Il presidente Di Marco e i suoi colleghi hanno pubblicamente invitato, stamane, i parlamentari abruzzesi a non votare la finanziaria perché segnerebbe "la fine delle Province"

I quattro presidenti delle Province abruzzesi hanno pubblicamente invitato, stamane, i parlamentari della nostra regione a non votare la finanziaria perché segnerebbe "la fine o l'avvio della fine delle Province".

Attualmente, infatti, la Provincia di Pescara si attesta su un disavanzo di 10 milioni di euro, Chieti è a poco piu' di 7 milioni e Teramo a 4 milioni e mezzo.

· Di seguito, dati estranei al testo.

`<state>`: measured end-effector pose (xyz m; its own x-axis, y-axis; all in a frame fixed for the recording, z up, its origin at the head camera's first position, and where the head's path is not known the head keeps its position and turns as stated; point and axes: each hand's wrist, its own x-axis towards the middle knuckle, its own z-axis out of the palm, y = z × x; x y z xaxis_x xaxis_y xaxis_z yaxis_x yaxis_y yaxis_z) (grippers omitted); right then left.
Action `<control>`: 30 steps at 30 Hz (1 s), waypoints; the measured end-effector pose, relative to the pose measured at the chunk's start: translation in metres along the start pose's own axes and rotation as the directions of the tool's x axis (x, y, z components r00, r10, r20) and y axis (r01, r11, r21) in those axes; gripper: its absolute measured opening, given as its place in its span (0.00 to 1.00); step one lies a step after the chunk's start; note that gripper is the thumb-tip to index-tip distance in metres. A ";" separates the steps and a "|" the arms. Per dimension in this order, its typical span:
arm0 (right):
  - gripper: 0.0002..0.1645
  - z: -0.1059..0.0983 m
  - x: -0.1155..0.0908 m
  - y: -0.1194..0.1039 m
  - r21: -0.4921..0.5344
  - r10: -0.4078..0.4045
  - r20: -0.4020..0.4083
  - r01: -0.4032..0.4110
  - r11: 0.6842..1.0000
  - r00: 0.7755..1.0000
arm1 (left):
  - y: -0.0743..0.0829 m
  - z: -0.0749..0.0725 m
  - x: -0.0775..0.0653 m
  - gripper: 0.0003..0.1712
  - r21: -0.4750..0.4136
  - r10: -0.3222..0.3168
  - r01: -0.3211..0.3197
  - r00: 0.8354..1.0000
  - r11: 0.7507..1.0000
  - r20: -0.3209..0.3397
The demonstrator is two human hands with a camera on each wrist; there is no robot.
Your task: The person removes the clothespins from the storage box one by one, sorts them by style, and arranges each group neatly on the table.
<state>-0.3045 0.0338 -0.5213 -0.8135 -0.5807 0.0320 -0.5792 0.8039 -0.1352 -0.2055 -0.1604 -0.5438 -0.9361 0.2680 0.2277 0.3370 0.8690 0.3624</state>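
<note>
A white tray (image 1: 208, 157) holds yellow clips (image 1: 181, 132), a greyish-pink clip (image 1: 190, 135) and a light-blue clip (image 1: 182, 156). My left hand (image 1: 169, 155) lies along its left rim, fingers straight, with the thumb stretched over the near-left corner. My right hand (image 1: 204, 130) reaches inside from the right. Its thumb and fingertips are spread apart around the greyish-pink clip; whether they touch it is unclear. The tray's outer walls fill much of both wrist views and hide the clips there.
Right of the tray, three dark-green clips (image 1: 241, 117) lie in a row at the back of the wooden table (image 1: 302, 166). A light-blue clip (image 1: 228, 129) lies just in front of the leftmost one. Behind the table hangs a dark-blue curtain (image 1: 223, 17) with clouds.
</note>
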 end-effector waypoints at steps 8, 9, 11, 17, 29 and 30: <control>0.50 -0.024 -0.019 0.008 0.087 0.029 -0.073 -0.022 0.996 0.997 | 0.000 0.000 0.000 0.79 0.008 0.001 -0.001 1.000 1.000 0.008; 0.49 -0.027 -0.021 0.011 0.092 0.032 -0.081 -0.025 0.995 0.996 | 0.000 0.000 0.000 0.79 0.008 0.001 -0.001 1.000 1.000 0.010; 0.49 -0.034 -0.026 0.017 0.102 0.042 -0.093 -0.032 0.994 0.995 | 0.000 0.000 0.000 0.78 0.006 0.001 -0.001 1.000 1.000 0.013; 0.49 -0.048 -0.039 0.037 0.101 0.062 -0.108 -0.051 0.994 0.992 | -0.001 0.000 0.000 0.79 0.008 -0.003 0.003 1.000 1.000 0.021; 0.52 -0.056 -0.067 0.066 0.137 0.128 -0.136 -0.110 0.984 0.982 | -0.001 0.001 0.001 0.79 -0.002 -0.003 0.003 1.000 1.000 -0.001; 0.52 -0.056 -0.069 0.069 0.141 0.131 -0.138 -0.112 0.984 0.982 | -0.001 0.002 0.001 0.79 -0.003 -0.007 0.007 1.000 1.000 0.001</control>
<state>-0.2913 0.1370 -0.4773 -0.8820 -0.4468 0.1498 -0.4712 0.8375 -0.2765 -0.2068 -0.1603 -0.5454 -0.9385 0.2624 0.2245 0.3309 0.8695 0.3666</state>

Relativamente a L'Aquila, invece, il disavanzo e' pari a oltre 13 milioni di euro. Questo significa che i vari Enti sono a rischio default.

"Da quando siamo stati eletti - ha detto il presidente della Provincia di Pescara, Antonio Di Marco - ci siamo attivati per assicurare i servizi legati alle tre funzioni che ci hanno affidato: strade, scuole e ambiente. Adesso vogliamo quindi fare il bilancio e avere i soldi per intervenire su quei settori. Ai nostri parlamentari chiediamo di impegnarsi affinche' le istanze del territorio arrivino anche dove si decide il futuro dei nostri cittadini".

Di Marco e i suoi colleghi sostengono che se il maxi emendamento varato dal Governo, già approvato in Senato, dovesse avere il via libera anche da parte della Camera, le Province si troverebbero nella condizione di non poter più garantire i servizi fondamentali.